• INPUT DATA:
◆ ◆ ◆ ◆ ◆ ◆ ◆
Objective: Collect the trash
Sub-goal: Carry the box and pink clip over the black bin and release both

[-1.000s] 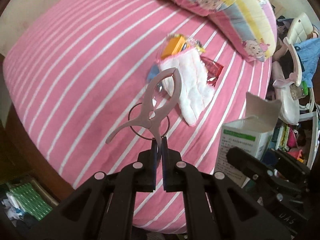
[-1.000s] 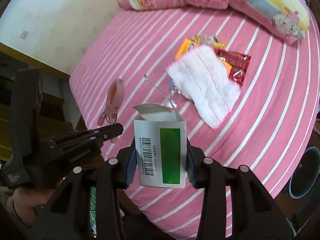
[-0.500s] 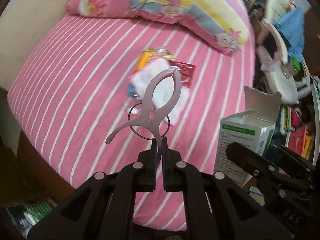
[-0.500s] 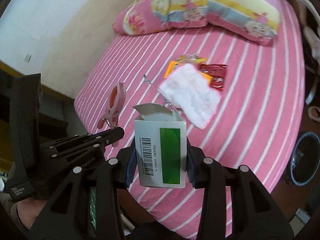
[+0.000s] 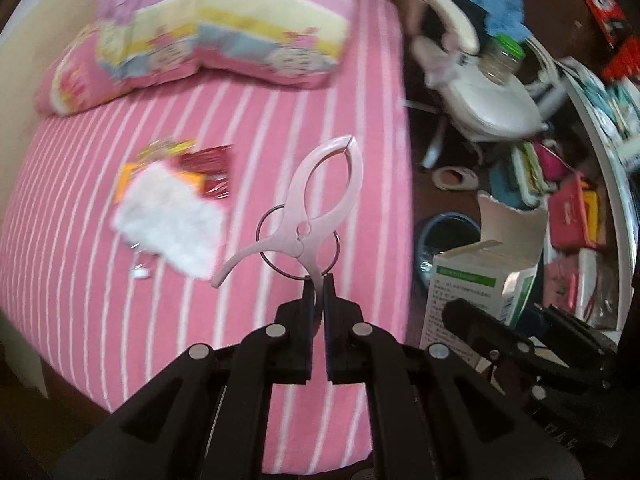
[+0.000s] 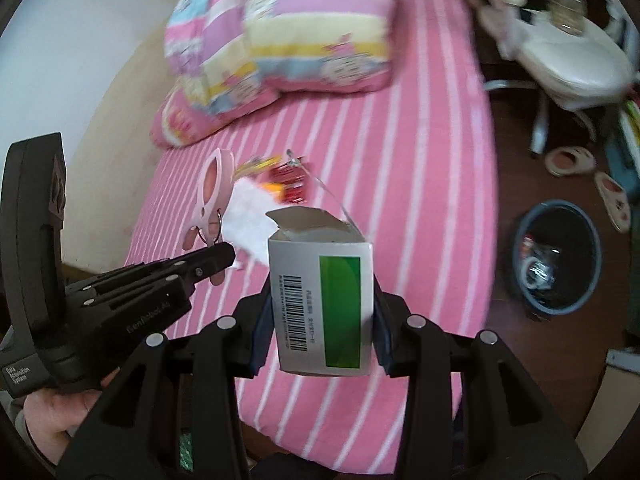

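Note:
My left gripper [image 5: 318, 286] is shut on one handle of a pale pink clothes clip [image 5: 320, 200] with a metal ring, held above the pink striped bed [image 5: 120, 320]. My right gripper [image 6: 322, 308] is shut on an open white and green carton [image 6: 324, 304], also seen in the left wrist view [image 5: 480, 280]. A white cloth [image 5: 168, 220], a red wrapper [image 5: 212, 168] and orange and yellow wrappers [image 5: 160, 152] lie on the bed. A dark round trash bin [image 6: 556, 256] stands on the floor right of the bed; in the left wrist view it [image 5: 448, 236] is partly hidden behind the carton.
Patterned pillows [image 6: 300, 40] lie at the head of the bed. A white chair [image 6: 568, 60] with a jar on it stands beyond the bed. Slippers [image 6: 568, 160] lie on the floor. Cluttered shelves [image 5: 580, 200] are at the right.
Both grippers have swung right and pulled back with their loads. The bed's right edge, the floor and the trash bin have come into view. The wrappers now sit further left.

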Tool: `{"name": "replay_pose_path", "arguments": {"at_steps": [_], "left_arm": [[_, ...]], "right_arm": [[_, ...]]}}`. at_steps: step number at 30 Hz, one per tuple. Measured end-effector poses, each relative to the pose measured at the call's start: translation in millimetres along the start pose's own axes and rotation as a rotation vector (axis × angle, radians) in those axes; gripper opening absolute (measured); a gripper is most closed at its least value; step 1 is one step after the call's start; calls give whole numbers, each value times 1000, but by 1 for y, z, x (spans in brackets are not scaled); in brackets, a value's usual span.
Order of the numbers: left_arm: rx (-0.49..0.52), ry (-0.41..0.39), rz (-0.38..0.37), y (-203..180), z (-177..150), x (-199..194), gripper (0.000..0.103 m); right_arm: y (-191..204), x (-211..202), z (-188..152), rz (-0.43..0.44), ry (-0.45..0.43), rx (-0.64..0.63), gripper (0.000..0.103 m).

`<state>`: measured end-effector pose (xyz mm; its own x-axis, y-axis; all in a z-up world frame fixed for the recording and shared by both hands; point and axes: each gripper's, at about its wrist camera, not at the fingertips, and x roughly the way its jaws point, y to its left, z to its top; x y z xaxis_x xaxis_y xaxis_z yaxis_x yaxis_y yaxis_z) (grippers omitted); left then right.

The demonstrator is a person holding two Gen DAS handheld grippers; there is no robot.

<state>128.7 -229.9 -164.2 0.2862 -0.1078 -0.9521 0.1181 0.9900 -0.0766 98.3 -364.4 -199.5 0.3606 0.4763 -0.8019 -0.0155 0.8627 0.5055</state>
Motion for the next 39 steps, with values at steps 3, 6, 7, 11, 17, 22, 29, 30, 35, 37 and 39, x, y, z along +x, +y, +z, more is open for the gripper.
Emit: {"name": "replay_pose_path", "arguments": {"at_steps": [3,6,7,11,17,22,29,30,35,37,39], "left_arm": [[53,7,-22,-46,7,10,4],[97,19,-41,-83,12,20,4],[115,24,-47,-97,13,24,4],[178,48,-74,-146,20,43,4],[245,97,-98,-198,28,86,4],[267,185,-154,-234,30,144,4],[286,322,-220,-283,28,240,4],[285,341,-228,-288,28,251,4],[317,414,-277,-320,28,314,4],[302,455,-320,-329,27,336,6],[297,464,-281,-334,27,355,11]], "right_arm": [[-39,-18,0,-25,-18,47,42],[-78,-32,-2,-50,-33,94,42],[-88,-36,-2,-56,-37,107,42],[-137,-51,-2,-83,-53,167,42],[-207,-53,-1,-118,-53,246,42],[-262,-41,-4,-159,-26,305,42],[-342,-3,-8,-211,38,367,42],[-351,2,-9,-215,43,374,42],[-390,31,-8,-236,74,389,45],[-406,45,-9,-275,98,369,49],[-419,55,-12,-325,120,369,63]]}}
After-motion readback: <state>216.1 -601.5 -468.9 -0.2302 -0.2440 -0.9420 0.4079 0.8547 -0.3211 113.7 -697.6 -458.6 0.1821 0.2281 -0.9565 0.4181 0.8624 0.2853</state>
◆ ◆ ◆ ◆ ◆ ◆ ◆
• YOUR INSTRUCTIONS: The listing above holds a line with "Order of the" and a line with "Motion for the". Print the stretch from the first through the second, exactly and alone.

• ANSWER:
Order of the numbers: left_arm: rx (-0.49..0.52), ry (-0.41..0.39), rz (-0.38..0.37), y (-203..180), z (-177..150), x (-199..194), gripper (0.000..0.103 m); right_arm: y (-191..204), x (-211..202), z (-188..152), rz (-0.43..0.44), ry (-0.45..0.43), rx (-0.64..0.63), gripper (0.000..0.103 m).

`<state>`: measured end-effector pose (xyz mm; its own x-axis, y-axis; all in a z-up world frame fixed for the recording and shared by both hands; point and axes: each gripper's, at about its wrist camera, not at the fingertips, and x roughly the way its jaws point, y to its left, z to its top; x y z xaxis_x xaxis_y xaxis_z yaxis_x yaxis_y yaxis_z) (grippers omitted); left then right.

The demonstrator is a person holding two Gen DAS handheld grippers; there is no robot.

<state>128.7 -229.9 -164.2 0.2862 -0.1078 -0.9521 0.1181 0.9900 -0.0766 98.3 -364.4 -199.5 0.3606 0.4763 -0.8019 -0.0155 0.8627 0.5055</state>
Motion for the next 39 steps, with values at steps 3, 6, 7, 11, 17, 22, 29, 30, 35, 37 and 39, x, y, z along +x, +y, +z, more is open for the gripper.

Nothing else is required for this exercise.